Movie 2. This footage, shot during an ROV descent, shows several squid feeding on myctophid lanternfishes (Stenobrachius leucopsarus and Tarletonbeania crenularis), where they use their long feeding tentacles for prey capture; and on krill (Euphausia pacifica), where the squid uses eight arm tips to catch the multiple small prey items. Chromatophore flashing by the squids is common when several are feeding in close proximity.

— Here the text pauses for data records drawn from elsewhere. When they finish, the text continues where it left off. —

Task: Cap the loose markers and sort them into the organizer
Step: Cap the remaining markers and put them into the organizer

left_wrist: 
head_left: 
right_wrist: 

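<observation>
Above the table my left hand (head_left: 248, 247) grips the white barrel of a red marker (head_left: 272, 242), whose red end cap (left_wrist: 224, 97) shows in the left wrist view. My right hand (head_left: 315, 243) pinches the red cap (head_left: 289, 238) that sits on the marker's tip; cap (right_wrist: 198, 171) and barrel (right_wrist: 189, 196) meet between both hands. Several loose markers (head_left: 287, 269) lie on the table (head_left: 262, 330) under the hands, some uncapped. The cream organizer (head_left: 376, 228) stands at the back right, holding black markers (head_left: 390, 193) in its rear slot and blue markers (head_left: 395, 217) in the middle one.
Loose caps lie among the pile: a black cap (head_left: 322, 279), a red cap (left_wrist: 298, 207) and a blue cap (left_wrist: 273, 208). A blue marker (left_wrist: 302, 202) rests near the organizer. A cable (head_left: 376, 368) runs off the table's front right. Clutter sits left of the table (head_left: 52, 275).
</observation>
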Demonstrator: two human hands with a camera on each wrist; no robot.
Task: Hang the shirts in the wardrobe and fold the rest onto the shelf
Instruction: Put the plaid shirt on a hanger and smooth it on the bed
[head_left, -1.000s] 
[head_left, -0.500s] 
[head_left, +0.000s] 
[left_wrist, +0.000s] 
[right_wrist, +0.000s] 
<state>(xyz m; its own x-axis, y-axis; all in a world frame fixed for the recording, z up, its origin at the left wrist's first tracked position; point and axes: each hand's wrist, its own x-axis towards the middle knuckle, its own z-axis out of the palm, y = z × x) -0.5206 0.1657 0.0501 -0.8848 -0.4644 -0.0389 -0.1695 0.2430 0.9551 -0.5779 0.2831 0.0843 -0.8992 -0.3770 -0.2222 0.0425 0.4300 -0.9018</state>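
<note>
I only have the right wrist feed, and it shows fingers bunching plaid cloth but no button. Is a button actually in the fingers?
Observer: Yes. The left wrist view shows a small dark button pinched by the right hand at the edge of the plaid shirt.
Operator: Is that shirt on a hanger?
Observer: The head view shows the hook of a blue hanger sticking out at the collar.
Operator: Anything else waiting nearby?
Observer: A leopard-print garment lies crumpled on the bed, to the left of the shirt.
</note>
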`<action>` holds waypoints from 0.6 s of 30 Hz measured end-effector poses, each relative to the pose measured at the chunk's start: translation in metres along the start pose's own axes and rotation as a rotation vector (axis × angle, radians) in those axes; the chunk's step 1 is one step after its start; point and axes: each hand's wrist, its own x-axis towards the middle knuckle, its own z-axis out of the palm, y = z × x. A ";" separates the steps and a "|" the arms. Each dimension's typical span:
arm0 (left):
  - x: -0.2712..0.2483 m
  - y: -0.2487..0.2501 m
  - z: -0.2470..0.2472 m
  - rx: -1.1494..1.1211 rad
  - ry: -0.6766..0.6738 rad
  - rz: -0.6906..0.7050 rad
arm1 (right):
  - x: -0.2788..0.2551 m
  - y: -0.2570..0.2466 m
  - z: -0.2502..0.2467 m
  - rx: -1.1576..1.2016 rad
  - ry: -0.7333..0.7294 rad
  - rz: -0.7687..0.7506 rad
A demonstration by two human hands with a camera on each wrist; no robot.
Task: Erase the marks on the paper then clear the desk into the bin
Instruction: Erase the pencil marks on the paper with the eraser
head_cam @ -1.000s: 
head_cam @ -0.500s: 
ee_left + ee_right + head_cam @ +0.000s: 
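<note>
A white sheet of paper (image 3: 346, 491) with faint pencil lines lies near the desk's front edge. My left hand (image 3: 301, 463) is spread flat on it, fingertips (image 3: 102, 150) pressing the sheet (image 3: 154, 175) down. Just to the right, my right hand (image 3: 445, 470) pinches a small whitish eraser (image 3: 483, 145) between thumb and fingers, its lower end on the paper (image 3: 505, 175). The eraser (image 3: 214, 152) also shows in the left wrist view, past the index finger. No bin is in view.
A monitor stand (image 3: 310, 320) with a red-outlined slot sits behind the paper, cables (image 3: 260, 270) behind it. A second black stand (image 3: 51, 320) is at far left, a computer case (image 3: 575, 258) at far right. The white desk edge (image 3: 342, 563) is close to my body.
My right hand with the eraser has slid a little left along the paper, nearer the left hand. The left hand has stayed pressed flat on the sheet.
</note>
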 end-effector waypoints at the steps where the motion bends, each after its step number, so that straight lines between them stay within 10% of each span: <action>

Movie 3. The final sequence shows D. gigas eating a large Pacific grenadier (Coryphaenoides acrolepis). The squid visually targets the fish as it jets forward and performs a tentacular strike. The tentacles hold the fish with their sucker rings while the squid jets forward, enclosing the fish within its eight arms. Then the squid bites the fish with its beak as pieces of flesh float away from its brachial crown.
SI Text
Linking Dosidicus and hake.
The numbers of Dosidicus we observed increased significantly shortly after El Niño events, and our observations of hake decreased significantly during and 1 month after each increase in Dosidicus abundance (Fig. 3, time-series cross-correlation analysis, P<0.05). Similar analysis found the decreases in hake abundance do not appear to be directly linked to these El Niño events (P>0.05). This pattern contrasts with reports of increased poleward flow and a northern-range shift of hake in the waters off Oregon and Washington that are associated with a proposed regime shift after the 1997-1998 El Niño (1, 2). Although we believe the predatory pressure of this squid on hake is linked to the decrease in observed hake abundance in the shelf and slope environment of Monterey Bay, the possibility remains that the long-term decrease in hake observations is reflecting similar decreases in the fishery (3) related to a regime shift. The increase of hake in our observations between 1999 and 2001 may be due to the large recruitment event of hake that occurred throughout their range in 1999. Commercial landings of hake off central and southern California have been in overall decline since the 1997-1998 El Niño (4, 5).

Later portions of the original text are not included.